● Required work: Could you set down exactly the lines of the data below, starting at the one that holds "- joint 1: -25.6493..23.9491" and ending at the one that holds "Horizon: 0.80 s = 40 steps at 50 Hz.", both included, and only those?

● Data:
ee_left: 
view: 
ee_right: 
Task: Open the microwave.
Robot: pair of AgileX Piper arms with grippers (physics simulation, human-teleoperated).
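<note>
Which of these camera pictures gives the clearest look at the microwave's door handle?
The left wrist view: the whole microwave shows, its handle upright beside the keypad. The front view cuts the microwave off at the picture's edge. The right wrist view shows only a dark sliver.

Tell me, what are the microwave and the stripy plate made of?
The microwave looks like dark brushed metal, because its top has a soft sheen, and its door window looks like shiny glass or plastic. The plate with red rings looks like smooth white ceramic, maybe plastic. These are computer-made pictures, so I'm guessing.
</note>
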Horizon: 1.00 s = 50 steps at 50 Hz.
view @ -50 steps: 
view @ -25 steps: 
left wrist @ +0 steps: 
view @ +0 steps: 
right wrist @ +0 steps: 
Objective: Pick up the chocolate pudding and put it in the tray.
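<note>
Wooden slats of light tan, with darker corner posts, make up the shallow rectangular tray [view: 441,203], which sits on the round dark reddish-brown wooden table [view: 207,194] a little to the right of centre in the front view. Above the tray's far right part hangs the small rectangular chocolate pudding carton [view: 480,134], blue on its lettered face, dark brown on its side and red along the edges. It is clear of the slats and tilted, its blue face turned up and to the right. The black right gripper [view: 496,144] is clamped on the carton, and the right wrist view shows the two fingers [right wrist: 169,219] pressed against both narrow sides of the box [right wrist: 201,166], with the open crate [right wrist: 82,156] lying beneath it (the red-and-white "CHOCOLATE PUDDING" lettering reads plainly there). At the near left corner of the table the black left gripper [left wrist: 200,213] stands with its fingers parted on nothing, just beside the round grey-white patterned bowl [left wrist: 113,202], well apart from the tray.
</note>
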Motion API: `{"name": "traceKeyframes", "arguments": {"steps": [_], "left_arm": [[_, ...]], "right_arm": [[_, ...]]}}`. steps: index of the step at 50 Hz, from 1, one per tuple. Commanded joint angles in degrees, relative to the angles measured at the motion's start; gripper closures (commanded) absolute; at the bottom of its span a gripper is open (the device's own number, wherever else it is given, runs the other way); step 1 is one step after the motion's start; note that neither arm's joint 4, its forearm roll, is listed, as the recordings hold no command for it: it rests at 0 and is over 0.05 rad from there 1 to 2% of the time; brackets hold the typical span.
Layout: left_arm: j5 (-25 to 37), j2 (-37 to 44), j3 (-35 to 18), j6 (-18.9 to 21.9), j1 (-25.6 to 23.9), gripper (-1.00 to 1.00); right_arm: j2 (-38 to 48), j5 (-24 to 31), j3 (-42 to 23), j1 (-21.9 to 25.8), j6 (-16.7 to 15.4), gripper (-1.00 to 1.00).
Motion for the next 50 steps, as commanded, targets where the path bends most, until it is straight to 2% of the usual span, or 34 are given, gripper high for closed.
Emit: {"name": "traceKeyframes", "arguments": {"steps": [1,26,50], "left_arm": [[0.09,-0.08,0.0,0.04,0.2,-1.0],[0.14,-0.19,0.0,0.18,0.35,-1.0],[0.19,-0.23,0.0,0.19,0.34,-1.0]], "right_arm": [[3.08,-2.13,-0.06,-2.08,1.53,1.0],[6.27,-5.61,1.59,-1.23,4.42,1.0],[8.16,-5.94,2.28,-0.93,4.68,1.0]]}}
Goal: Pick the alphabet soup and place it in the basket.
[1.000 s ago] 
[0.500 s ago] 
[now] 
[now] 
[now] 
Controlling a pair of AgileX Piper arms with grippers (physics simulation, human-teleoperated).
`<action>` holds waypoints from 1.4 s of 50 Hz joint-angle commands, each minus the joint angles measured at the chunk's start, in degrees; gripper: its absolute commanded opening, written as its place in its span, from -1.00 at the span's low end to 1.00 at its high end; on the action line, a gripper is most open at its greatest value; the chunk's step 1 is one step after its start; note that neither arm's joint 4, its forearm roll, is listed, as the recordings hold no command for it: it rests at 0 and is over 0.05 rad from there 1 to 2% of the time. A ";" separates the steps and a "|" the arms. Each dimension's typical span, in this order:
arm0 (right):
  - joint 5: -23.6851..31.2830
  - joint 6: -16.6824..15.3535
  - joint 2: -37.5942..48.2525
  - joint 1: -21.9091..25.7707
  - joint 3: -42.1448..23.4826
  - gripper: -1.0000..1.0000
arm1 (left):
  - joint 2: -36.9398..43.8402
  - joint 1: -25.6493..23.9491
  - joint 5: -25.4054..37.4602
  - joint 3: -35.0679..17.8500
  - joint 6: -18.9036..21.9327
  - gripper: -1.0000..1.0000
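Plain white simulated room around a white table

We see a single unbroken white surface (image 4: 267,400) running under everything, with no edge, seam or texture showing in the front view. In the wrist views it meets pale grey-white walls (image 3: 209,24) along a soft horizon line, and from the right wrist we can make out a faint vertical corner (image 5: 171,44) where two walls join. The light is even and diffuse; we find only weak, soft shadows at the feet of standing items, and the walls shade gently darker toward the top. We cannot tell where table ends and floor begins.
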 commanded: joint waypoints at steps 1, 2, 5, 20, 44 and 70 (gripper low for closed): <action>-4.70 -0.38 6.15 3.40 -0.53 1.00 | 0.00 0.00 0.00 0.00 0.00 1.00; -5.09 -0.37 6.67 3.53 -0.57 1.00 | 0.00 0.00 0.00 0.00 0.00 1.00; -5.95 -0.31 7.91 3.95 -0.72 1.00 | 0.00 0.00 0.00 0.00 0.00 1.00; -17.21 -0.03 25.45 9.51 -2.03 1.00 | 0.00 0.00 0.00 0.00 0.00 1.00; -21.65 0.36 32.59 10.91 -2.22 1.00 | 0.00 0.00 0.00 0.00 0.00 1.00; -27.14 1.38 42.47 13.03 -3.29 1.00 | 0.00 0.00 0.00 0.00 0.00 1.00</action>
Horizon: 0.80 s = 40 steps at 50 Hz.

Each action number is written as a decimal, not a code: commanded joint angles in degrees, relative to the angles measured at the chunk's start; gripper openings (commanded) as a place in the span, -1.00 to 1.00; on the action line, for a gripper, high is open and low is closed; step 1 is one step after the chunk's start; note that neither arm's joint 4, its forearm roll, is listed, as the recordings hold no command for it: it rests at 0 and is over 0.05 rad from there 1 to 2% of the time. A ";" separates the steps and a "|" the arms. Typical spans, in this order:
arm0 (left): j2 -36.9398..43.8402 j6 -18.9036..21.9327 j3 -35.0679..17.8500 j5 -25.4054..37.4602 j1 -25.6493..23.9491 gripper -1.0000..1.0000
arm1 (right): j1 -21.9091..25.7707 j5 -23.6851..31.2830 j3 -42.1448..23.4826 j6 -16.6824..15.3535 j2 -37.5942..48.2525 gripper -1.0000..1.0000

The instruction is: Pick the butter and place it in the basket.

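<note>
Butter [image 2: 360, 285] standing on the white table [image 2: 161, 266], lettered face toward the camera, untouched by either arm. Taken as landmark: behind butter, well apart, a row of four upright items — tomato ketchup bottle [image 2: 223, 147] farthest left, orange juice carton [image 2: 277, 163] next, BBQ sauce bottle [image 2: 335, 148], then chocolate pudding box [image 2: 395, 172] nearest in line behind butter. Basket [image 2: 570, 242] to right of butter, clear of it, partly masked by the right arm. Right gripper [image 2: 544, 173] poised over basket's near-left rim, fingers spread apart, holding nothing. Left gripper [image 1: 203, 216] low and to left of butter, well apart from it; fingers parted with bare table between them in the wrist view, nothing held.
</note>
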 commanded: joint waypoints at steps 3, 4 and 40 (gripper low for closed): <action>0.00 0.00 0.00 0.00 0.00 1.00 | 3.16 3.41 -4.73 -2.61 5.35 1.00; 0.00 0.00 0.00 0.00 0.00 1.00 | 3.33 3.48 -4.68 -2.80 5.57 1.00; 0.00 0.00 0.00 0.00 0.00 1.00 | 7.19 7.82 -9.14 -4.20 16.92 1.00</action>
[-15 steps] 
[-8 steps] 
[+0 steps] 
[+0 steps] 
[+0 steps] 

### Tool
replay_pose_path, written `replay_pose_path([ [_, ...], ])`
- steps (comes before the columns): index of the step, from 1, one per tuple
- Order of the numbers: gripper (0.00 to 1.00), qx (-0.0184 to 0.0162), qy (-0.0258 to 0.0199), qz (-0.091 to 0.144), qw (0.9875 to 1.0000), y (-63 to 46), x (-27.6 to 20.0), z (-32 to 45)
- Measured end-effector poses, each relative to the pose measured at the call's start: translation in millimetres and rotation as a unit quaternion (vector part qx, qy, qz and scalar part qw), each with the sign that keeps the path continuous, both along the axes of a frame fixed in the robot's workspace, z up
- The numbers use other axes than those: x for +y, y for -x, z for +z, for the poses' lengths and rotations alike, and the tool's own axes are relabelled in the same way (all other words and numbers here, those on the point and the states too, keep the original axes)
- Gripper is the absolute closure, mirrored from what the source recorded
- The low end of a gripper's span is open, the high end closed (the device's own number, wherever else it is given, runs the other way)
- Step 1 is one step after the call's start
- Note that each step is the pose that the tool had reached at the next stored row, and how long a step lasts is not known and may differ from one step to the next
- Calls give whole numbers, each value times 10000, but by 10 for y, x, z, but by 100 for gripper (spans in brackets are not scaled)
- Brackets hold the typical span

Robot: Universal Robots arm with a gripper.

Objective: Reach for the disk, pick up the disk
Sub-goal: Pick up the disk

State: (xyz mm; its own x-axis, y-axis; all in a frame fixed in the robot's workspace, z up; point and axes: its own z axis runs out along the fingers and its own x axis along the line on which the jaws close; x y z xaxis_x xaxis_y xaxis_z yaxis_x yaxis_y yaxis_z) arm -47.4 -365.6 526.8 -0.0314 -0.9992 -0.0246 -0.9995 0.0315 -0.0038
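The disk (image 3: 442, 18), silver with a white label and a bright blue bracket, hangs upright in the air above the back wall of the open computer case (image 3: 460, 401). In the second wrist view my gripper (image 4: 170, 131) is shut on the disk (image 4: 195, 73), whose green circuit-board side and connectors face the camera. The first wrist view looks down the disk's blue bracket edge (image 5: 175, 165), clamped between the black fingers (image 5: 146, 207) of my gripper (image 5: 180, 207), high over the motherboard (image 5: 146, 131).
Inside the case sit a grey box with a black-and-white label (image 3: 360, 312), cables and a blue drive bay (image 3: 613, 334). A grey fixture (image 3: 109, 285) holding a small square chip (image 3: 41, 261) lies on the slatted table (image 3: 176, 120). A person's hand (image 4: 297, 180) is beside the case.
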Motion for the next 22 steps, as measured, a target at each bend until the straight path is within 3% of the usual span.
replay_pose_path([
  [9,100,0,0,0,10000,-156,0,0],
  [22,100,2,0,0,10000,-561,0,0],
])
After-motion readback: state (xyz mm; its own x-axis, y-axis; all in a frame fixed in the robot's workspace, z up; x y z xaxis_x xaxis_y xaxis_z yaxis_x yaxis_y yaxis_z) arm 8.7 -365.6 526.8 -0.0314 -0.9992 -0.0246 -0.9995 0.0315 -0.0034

● Final answer:
  - joint 1: -25.6493..23.9491
  - joint 5: -25.4054..37.4602
  - joint 3: -35.0679..17.8500
  - joint 6: -18.9036..21.9327
  - gripper: -1.0000..1.0000
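Plain white simulated room around a white table

We see a single unbroken white surface (image 4: 267,400) running under everything, with no edge, seam or texture showing in the front view. In the wrist views it meets pale grey-white walls (image 3: 209,24) along a soft horizon line, and from the right wrist we can make out a faint vertical corner (image 5: 171,44) where two walls join. The light is even and diffuse; we find only weak, soft shadows at the feet of standing items, and the walls shade gently darker toward the top. We cannot tell where table ends and floor begins.
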 commanded: joint waypoints at steps 1, 2, 5, 20, 44 and 70 (gripper low for closed): <action>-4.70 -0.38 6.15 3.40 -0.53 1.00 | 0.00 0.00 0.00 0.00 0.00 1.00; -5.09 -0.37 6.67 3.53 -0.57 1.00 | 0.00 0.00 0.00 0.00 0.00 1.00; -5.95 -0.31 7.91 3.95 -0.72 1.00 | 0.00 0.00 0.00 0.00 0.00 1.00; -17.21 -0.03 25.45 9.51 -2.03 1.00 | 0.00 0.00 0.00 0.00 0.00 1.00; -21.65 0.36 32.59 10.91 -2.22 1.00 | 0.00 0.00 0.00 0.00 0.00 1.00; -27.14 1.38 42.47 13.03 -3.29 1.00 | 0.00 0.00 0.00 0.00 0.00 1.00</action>
Horizon: 0.80 s = 40 steps at 50 Hz.

The exercise was worked through completely.